This Week’s Market Buzz

• Oil futures ended lower at press time, pulling back after four-consecutive sessions of gains lifted prices to their highest levels in weeks. Tensions in Iraq and uncertainty surrounding Iran’s nuclear deal have raised the risk to global crude supplies as expectations for stronger oil demand boosted prospects for a more balanced market. November West Texas Intermediate settled at $51.29 a barrel on the New York Mercantile Exchange. December Brent was $57.23 a barrel on ICE Futures Europe.

• “The stabilization of market conditions, combined with strong demand for frac sand and logistics services has benefited our business,” said Laura Fulton, chief financial officer of Hi-Crush. “We prudently expanded our geographic reach and operational capabilities in response to continued strong customer demand, and our volumes and cash flow have improved markedly.”

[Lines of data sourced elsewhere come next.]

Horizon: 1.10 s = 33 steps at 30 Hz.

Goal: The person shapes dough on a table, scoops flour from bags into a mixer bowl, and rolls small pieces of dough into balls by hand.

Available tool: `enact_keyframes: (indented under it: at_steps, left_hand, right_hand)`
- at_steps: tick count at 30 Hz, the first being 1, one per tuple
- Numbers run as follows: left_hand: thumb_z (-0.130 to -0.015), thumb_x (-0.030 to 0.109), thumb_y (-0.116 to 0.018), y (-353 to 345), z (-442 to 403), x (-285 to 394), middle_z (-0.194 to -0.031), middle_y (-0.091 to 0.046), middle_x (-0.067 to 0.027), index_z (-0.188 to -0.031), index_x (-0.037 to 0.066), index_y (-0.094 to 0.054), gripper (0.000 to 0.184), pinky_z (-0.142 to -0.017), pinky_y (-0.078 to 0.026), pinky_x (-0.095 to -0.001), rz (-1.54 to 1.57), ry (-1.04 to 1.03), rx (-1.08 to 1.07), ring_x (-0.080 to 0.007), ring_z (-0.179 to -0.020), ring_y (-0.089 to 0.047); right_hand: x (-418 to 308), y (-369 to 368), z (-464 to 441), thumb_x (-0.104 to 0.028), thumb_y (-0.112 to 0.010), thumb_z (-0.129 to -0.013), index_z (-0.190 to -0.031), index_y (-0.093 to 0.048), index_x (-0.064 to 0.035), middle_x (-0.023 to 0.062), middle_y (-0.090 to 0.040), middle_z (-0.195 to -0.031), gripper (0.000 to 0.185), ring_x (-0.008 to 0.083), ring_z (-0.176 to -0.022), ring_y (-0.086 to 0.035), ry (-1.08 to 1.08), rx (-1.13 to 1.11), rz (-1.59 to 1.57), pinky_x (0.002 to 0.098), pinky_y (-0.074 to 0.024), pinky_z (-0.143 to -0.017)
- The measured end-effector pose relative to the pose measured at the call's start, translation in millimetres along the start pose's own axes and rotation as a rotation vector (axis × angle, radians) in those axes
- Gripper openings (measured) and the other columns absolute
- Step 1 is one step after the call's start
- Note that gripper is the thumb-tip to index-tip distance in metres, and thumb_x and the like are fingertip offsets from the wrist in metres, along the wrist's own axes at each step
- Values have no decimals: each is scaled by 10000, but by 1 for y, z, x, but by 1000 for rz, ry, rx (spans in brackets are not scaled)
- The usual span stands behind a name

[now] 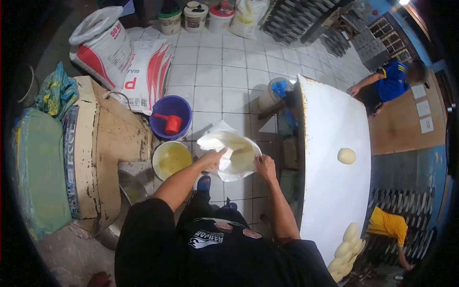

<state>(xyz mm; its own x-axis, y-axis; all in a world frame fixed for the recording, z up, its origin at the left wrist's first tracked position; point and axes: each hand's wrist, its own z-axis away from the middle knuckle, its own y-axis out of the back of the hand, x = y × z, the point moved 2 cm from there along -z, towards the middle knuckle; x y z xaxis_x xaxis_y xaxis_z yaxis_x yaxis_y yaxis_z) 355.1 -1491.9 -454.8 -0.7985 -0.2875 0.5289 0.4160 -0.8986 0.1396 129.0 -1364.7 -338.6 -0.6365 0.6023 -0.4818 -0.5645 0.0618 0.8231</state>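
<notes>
A white sack hangs open-mouthed in front of my body, with pale contents visible inside. My left hand is closed on the left side of its rim. On the opposite side, my right hand grips the rim with bent fingers. Just left of the sack stands a round tub holding yellowish liquid. Behind that tub is a purple basin with a red scoop in it.
White-and-red sacks and a worn tan machine stand left. Lidded buckets line the back. Right is a white table with dough; beyond it are a person in blue and another in yellow.
</notes>
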Motion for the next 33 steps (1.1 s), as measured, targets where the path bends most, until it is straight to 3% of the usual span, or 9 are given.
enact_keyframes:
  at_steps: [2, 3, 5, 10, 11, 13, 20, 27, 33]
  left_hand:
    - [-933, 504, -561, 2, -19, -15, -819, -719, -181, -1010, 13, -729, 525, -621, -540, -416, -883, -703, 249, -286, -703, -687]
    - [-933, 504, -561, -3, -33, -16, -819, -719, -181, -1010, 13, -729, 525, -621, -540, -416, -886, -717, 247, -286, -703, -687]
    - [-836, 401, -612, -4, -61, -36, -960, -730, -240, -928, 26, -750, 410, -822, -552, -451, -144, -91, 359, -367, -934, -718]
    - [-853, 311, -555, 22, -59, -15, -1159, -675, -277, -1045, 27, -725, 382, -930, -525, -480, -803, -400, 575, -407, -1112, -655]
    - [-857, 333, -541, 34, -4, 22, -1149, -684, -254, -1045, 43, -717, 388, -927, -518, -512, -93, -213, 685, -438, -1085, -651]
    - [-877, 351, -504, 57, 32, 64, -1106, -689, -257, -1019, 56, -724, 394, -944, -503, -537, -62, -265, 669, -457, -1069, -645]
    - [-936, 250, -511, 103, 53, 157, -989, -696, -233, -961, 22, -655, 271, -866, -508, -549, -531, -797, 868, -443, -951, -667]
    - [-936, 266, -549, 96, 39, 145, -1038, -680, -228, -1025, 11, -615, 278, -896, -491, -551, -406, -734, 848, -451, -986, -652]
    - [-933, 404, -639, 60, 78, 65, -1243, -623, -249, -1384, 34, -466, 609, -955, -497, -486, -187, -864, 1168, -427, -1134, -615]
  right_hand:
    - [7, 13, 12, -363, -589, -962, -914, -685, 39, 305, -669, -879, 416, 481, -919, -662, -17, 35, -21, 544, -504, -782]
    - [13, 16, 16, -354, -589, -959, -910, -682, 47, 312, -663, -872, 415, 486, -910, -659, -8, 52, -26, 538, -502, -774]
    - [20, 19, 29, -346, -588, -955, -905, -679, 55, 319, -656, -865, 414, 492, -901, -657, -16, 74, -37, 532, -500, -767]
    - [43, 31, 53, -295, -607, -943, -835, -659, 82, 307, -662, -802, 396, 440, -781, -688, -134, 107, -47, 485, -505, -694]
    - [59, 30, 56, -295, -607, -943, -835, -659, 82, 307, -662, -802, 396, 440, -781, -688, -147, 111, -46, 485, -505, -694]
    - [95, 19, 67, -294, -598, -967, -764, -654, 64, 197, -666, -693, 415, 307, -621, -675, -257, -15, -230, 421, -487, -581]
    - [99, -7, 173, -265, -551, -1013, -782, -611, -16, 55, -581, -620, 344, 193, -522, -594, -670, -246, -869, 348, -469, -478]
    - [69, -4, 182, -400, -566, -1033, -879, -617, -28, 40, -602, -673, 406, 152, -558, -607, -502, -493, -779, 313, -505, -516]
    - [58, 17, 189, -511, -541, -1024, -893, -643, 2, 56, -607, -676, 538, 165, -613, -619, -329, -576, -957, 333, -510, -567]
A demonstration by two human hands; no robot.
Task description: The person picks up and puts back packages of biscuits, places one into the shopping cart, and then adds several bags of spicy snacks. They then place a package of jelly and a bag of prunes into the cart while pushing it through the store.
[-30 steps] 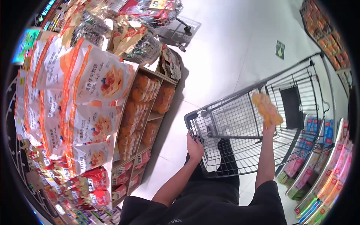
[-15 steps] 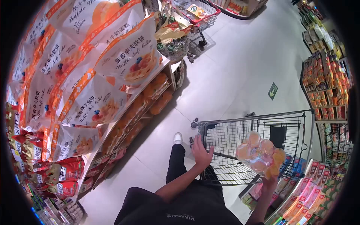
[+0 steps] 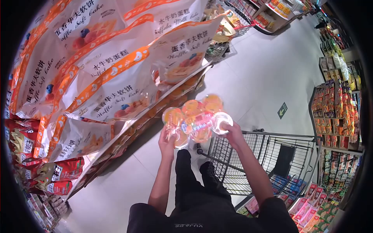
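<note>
I hold a clear-wrapped pack of round orange cups [image 3: 196, 123], perhaps fruit jelly, in front of me with both hands. My left hand [image 3: 167, 140] grips its left end, and my right hand [image 3: 232, 135] grips the right end near a cup with a white base. Wrap glare hides most of the label. The wire shopping cart [image 3: 285, 134] stands to the right, partly under my right forearm. Close to the pack's left side, bags of waffle soft cake [image 3: 120, 99] lean in overlapping rows on the shelf.
Red snack bags [image 3: 64, 174] fill the lower left. Boxes [image 3: 307, 209] lie on a low display at lower right, and packed shelves [image 3: 330, 105] line the right side. Pale floor [image 3: 256, 85] with a green arrow sign [image 3: 282, 110] runs ahead.
The pack has moved left from over the cart to in front of my body. My left hand has left the cart's edge and taken hold of the pack. The waffle bags appear closer.
</note>
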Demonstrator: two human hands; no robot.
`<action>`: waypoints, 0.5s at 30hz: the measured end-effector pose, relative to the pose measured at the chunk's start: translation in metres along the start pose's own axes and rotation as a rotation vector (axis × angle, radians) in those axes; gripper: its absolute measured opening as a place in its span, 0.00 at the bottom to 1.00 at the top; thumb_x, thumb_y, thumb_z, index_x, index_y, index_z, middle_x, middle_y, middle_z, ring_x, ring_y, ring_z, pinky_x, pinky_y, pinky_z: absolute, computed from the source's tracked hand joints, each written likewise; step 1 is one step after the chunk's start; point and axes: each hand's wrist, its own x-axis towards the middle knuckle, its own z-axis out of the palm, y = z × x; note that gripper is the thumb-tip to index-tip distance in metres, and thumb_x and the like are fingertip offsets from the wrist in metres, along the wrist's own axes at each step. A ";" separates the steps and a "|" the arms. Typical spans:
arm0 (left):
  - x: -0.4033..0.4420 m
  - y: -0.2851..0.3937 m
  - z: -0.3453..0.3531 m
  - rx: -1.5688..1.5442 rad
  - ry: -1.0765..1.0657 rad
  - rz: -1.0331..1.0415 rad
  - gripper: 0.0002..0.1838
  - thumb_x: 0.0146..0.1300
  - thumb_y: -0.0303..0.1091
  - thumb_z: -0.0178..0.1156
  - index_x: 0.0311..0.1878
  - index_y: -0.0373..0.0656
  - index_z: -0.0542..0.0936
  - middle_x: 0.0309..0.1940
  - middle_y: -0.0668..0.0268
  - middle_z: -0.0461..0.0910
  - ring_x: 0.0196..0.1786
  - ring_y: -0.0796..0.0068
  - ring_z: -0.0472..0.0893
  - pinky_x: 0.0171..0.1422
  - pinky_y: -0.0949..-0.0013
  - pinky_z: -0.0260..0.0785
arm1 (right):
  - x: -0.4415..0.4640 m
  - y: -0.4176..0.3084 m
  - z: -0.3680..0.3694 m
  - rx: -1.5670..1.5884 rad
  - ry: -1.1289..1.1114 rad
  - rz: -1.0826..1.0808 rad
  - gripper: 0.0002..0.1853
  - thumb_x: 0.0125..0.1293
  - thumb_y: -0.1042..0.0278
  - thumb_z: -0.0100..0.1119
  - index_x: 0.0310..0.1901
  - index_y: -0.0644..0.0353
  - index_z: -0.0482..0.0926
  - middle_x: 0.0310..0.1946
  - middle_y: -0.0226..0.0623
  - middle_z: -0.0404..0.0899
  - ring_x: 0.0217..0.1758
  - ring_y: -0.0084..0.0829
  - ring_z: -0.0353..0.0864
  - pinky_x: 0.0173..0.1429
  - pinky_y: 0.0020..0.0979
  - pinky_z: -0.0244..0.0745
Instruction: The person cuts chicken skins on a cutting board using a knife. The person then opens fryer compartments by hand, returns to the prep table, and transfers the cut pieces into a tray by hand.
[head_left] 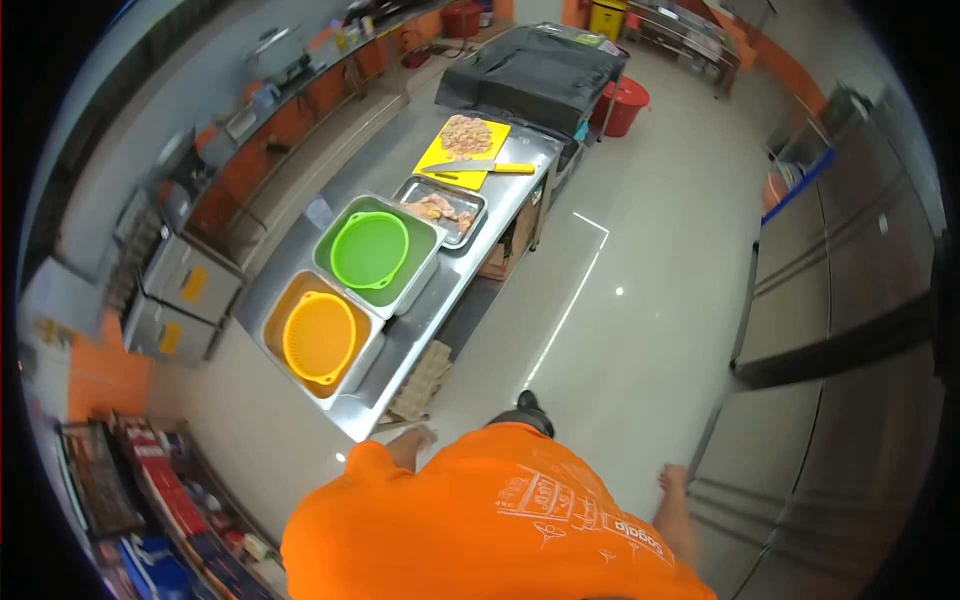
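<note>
My left hand (425, 437) hangs low beside the near end of the steel table (350, 415), with loose fingers and nothing visible in it. On the other side, my right hand (673, 477) is held out from my body over the floor, empty, its fingers small in view. On the table stand two steel tubs, one with a green basket (370, 250) and one with an orange basket (320, 338). Beyond them, a metal tray (465, 228) holds raw meat pieces (432, 207). Cut meat (466, 136) and a yellow-handled knife (500, 168) lie on a yellow cutting board (438, 155).
A black-covered block (530, 75) stands at the table's far end, near a red bucket (625, 105). Steel refrigerators (770, 440) line the right side. Egg trays (420, 382) sit under the table. At lower left is a shelf of packages (170, 490).
</note>
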 end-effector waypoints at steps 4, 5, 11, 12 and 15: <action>0.025 0.033 -0.023 0.025 0.088 0.083 0.19 0.68 0.47 0.57 0.48 0.42 0.85 0.44 0.56 0.86 0.43 0.59 0.84 0.48 0.55 0.76 | 0.000 -0.298 0.148 -0.084 -0.276 -0.581 0.14 0.70 0.63 0.61 0.45 0.69 0.83 0.30 0.38 0.84 0.27 0.29 0.80 0.31 0.34 0.76; 0.036 0.040 -0.043 0.030 0.172 0.100 0.19 0.67 0.47 0.58 0.46 0.41 0.86 0.42 0.56 0.87 0.41 0.59 0.85 0.46 0.55 0.77 | 0.001 -0.359 0.190 -0.088 -0.372 -0.704 0.14 0.71 0.62 0.61 0.46 0.68 0.83 0.30 0.37 0.84 0.28 0.28 0.81 0.30 0.32 0.76; 0.090 0.039 -0.192 -0.987 0.450 -0.143 0.17 0.70 0.43 0.57 0.43 0.38 0.86 0.33 0.62 0.86 0.34 0.69 0.85 0.38 0.65 0.77 | -0.116 -0.652 0.321 -0.031 -0.896 -1.044 0.16 0.74 0.63 0.64 0.53 0.69 0.80 0.37 0.38 0.85 0.35 0.25 0.84 0.38 0.29 0.80; 0.088 0.047 -0.215 -1.118 0.542 -0.227 0.17 0.69 0.43 0.58 0.41 0.38 0.86 0.31 0.61 0.86 0.32 0.67 0.84 0.38 0.62 0.76 | -0.111 -0.684 0.342 -0.061 -0.921 -1.122 0.16 0.74 0.63 0.64 0.53 0.68 0.80 0.37 0.38 0.85 0.35 0.25 0.83 0.38 0.29 0.80; 0.093 0.069 -0.234 -1.413 0.744 -0.471 0.15 0.66 0.41 0.59 0.37 0.38 0.86 0.30 0.59 0.86 0.31 0.62 0.84 0.39 0.57 0.77 | -0.116 -0.759 0.415 -0.183 -1.054 -1.297 0.17 0.73 0.60 0.66 0.52 0.67 0.80 0.35 0.36 0.84 0.33 0.24 0.82 0.37 0.28 0.77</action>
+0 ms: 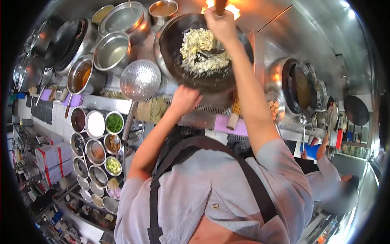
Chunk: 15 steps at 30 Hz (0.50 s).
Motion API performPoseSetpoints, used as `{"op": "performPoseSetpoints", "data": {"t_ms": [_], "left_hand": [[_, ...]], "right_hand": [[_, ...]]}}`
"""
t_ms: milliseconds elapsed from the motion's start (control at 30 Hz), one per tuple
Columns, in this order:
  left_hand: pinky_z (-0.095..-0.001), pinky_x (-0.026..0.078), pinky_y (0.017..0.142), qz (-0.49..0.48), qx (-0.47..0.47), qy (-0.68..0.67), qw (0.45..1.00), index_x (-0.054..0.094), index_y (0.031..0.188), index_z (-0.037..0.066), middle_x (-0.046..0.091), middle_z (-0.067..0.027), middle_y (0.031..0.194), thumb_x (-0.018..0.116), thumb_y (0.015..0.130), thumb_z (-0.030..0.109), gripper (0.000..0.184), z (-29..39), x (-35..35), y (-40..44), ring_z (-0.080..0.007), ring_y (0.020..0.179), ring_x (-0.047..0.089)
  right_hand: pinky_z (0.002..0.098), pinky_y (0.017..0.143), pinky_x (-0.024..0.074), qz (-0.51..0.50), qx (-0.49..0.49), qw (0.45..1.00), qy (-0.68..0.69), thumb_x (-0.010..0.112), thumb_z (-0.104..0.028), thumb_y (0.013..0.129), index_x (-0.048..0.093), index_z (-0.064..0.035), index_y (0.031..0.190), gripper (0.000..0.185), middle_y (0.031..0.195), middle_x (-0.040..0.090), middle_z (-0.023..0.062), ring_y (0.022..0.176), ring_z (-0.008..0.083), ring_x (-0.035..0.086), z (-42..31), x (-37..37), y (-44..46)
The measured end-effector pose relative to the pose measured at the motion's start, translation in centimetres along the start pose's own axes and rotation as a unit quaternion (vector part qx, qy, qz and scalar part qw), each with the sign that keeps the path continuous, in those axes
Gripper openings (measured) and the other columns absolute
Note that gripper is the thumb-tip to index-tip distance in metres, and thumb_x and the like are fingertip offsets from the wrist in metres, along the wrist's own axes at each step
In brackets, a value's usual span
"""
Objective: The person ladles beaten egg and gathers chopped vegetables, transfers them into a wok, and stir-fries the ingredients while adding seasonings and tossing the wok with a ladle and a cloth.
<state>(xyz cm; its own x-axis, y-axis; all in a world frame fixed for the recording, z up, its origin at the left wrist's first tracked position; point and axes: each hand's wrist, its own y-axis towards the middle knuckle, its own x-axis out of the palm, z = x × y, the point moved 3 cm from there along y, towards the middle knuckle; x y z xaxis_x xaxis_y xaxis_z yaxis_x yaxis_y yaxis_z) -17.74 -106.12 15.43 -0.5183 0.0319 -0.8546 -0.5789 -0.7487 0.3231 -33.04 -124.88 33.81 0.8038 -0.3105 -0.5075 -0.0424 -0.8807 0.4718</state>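
A large dark wok (174, 53) sits on the stove, with pale chopped food (199, 42) spread over its middle. My right hand (221, 25) is wrapped round the brown handle (220, 6) of a ladle, whose bowl (214, 49) rests in the food. My left hand (186, 99) is closed at the wok's near rim; what its fingers grip is hidden.
Metal pots (112, 51) and a perforated strainer (140, 80) stand left of the wok. Bowls of ingredients (95, 124) fill the lower left. Flames (232, 11) rise behind the wok. Another pot (284, 77) is at the right; a co-worker (325, 173) stands beyond.
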Motion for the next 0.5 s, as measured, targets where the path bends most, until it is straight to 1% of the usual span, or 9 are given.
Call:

• Minnesota regulators agreed to delay action on a request to lift environmental review requirements for a would-be mining company with claims to thousands of acres in southern Minnesota, according to The Lacrosse Tribune. Minnesota Sands asked the Environmental Quality Board to terminate the board’s 2013 order requiring the company to complete a comprehensive Environmental Impact Statement before moving ahead on proposed mines on about 615 acres in Fillmore, Houston and Winona counties. The company, which has sued to overturn Winona County’s frac mining ban, now says its plans are limited to one 50-acre mine in Fillmore County because of legal and market conditions that have made the other locations unfeasible.